The initiation of highly active antiretroviral therapy (HAART) generally leads to a rapid reduction in plasma HIV-1 RNA levels and to an increase in peripheral CD4+ cell counts.1-3 However, some patients experience a discordant response, whereby the HIV-1 RNA plasma level is below the limit of detection but the CD4+ cell count increase is blunted. Conversely, some patients exhibit a sustained CD4+ cell count increase despite persistent viremia. Published data, mostly from high-income countries, have indicated that discordant responses are associated with an intermediate risk of death or clinical progression relative to complete response.4-7
No published study has assessed the impact of discordant responses on mortality in low-income countries. Because most HIV treatment programs rely only on clinical assessment and CD4 cell counts to monitor response to treatment, the potential association between early virological response and long-term survival remains largely unexplored in these settings.
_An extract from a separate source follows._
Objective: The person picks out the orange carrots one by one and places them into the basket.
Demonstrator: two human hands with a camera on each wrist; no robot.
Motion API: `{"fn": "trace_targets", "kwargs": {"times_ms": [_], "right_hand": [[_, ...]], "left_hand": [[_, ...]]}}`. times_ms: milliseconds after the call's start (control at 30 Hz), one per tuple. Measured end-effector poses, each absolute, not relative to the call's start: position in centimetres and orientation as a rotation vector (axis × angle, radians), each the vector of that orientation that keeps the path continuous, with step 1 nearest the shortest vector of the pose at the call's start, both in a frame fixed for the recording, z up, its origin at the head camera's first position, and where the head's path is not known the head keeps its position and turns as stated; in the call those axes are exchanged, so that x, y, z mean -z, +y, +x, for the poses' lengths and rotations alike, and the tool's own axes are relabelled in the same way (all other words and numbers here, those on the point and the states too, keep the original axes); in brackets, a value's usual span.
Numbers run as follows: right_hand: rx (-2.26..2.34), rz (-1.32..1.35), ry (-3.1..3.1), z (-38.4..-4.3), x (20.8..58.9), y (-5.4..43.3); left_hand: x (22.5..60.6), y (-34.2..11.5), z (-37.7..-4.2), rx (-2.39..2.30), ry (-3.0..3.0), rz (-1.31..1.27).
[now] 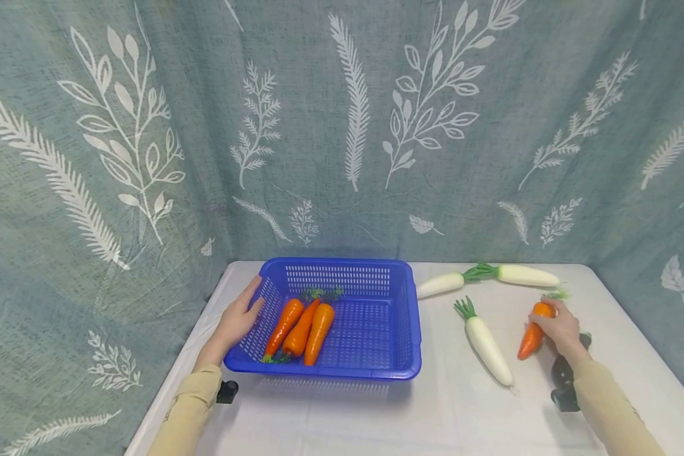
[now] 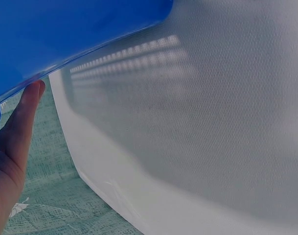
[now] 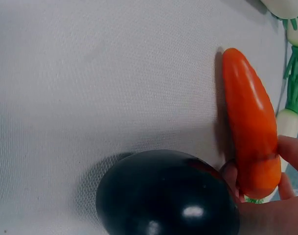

Additionally, limited data are available on the prognostic value of discordant responses in naive patients who start therapy with the nonnucleoside reverse transcriptase inhibitor (NNRTI)-based regimens most commonly used in developing countries.8,9 We previously reported that the incidence of discordant responses in resource-constrained countries was similar to that observed in resource-rich settings.10 In the present analysis, we assessed whether the risk of death was increased in patients starting HAART in resource-constrained settings who experienced discordant responses at 6 months.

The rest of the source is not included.